Sunday, October 30, 2022

2022 Topps NPB Set

Sorry for the lapse in posts for the last week - I was away from home part of the time and recovering from being away the rest of the time.  I've got two more sets that I got a few weeks back to write about so let's knock one of those off now...

Topps' second NPB set was released in early September.  Like last year's set, this year's edition has a 216 card base set split evenly into 18 cards per team.  Again like last year, the design of the front of the card is similar to Topps' "flagship" MLB set - the big difference is that Topps moved their logo from the top of the photo on the MLB cards to the baseball on the bottom left of the card on the NPB cards (where the team logo appears on the MLB cards) and moved the team logo on the NPB cards to the bottom of the photo. 

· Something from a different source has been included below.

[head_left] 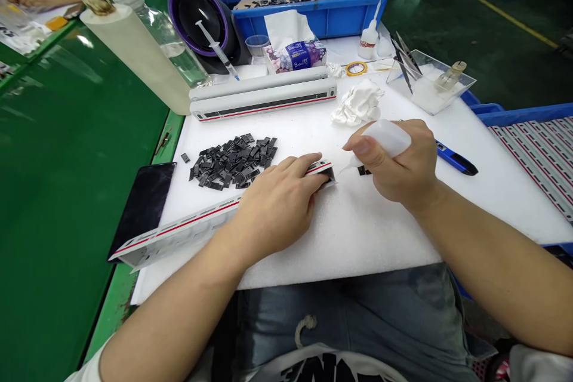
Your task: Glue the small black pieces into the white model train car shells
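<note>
A long white channel strip (179,228) with a red line lies slanted on the white table top. My left hand (280,203) is closed round its right end, fingertips over the edge. In my right hand (409,164) is a small white squeeze bottle (388,137), tilted so its thin nozzle points down-left at the open end of the strip; whether the tip touches is too small to tell. A heap of small black pieces (235,161) lies behind my left hand. A few more black pieces (363,171) sit beneath my right hand, partly hidden.
Two white bars (264,101), crumpled tissue (358,102), a tissue box (298,57) and a blue bin (313,15) stand behind. A blue knife (456,158) lies right, near a clear tray (430,92). More strips (537,161) are far right; a dark tablet (143,206) is left.
</note>
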Demonstrator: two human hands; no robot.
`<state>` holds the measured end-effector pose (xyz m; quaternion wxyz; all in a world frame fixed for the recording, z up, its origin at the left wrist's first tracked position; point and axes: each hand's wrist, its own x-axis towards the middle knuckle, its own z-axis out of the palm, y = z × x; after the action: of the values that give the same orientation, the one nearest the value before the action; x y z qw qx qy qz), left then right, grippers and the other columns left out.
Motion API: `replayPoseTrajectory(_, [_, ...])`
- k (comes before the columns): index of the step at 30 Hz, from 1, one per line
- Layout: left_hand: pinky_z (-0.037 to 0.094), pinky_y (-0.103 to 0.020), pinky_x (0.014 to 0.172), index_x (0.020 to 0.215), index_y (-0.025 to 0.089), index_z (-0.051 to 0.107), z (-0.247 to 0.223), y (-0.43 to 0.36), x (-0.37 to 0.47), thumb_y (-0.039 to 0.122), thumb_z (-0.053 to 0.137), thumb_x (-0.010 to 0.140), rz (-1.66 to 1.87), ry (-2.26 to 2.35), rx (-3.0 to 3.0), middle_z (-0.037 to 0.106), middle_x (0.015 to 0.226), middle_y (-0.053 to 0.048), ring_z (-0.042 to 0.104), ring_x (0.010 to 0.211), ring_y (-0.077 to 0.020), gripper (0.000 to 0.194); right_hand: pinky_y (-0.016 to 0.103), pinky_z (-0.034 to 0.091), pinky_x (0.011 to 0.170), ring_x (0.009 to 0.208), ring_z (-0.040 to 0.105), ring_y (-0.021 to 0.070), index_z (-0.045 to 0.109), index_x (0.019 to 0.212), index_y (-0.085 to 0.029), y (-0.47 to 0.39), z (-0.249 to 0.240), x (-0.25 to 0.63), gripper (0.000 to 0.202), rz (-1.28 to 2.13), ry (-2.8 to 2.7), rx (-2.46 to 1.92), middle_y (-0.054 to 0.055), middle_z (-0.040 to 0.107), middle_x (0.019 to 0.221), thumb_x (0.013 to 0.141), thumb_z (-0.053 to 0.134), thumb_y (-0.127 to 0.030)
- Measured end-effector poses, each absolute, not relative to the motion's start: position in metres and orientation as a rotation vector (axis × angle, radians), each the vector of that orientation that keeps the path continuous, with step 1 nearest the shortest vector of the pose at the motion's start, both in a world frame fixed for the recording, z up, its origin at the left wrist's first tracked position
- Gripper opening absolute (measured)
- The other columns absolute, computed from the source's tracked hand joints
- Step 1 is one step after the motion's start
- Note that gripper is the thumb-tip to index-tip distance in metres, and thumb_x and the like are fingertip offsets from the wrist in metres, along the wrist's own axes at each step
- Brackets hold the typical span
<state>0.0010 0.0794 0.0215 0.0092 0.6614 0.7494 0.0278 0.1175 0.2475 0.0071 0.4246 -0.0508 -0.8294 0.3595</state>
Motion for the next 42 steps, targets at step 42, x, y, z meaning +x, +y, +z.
replayPoseTrajectory(42, [0.051,-0.049,0.099,0.121,0.024,0.065,0.027,0.081,-0.002,0.020,0.039,0.095,0.085,2.350,2.020,0.049,0.146,-0.005,0.056,0.122,-0.0279,0.037,0.039,0.047,0.089,0.099,0.062,0.0292,0.054,0.112,-0.014,0.327,-0.008,0.085,0.033,0.541,-2.273,-0.963,0.016,0.067,0.107,0.079,0.057,-0.015])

The set itself is...OK.  I don't dislike it as much as I disliked last year's set (putting it on my top ten list of worst NPB sets) but I can't say I'm overly fond of it either.  I will say that I think these cards look better than last years - especially since the player names are much easier to read.  I had initially thought the photo selection was pretty good but after having the set in hand I'm not quite as sure.  While there are some good photos in the set and the variety of poses is probably better than either this year's Calbee or Epoch "flagship" sets (which isn't saying much), there still seem to be an awful lot of "batters batting, pitchers pitching and catchers catching" cards.  Topps does do a lot of horizontally oriented cards which I really missed from Calbee's offerings this year - I feel like those can really break up the monotony of repeated poses.

The player selection is a little odd.  Topps cut WAY back on the number of "rookies" in the set (in this case by "rookie" I mean 2021 draft picks) - there's only 34 instead of the 60 there were last year (of course last year had a pretty awesome rookie class).  There are no "new for 2022" foreign players in the set - in fact there's only 11 foreign players in all.  With the size of the set being smaller than BBM's 1st & 2nd Version sets it's no surprise that there's some significant players missing from it - off hand the biggest names are probably Ayumu Ishikawa, Go Matsumoto and Shota Imanaga.  Oddly enough though there's several players in Topps' set who aren't in BBM's "flagship" sets - the biggest names being Shintaro Fujinami, Kosuke Tanaka and Seiichi Uchikawa.  

One major addition to this year's set were cards for the managers of all twelve teams.  This is kind of odd considering how few cards are in the set to begin with and the fact that Topps hasn't included manager cards in their MLB "flagship" since 2010-ish.  I'd be willing to bet that they did it just to include this photo in the set:


Here's some example cards - you can tell I liked the cards with the horizontal format:








I'm amused that while BBM put a similar image to this on their "ultra secret version" photo variation for Roki Sasaki in this year's 2nd Version set but Topps is just using it as his regular card (not that I want Topps to start doing photo variations in the NPB set!):


There's some baffling decisions Topps made with this set.  Consider this card of Akira Neo:


That's a great photo of Neo.  There's just one issue - Neo isn't an outfielder anymore.  He switched to being a pitcher in June, almost three months before this set was released.  Topps could have been the first company to issue a "regular" card of Neo as a pitcher but they didn't - BBM's Fusion set will probably have that honor (although there's been at least one Epoch One card as well as a Calbee checklist card).

The card backs are the most inexplicable thing about this set though.  Like last year, Topps appears to have put very little effort into these:

#23 (Hayato Sakamoto)

Basic biographical information and one year's worth of stats along with a big team logo.  And the managers don't even get the biographical information.  I could understand this last year when Topps pushed a set out about two months after they signed their licensing deal but they had all year to come up with something in this case.  

I think Zippy Zappy had the best comment on this set when he tweeted out a while back  "This whole set reeks of 'we got the licensing deal done, let's just pump something out'. Like they already know the market already has established brands and options so they're just putting this out with only the bare minimum of effort and seeing what happens."  Both he and Sean have done posts on the set and both are more critical of it than I am - although I don't disagree with anything either of them has said.

You can take a look at all the cards in the set over at Jambalaya.


Sean said...

Its the backs that really set me off.

I just don't get why they only went with one year of statistics. I don't know how this works, but I assume it would cost them the same to just go ahead and put the whole career stats on there like they do with MLB cards. It just makes no sense.

Jason Presley said...

Are these sets just some kind of contractual obligation? Is it like the person at Topps who signed the deal with NPB, promptly left the company?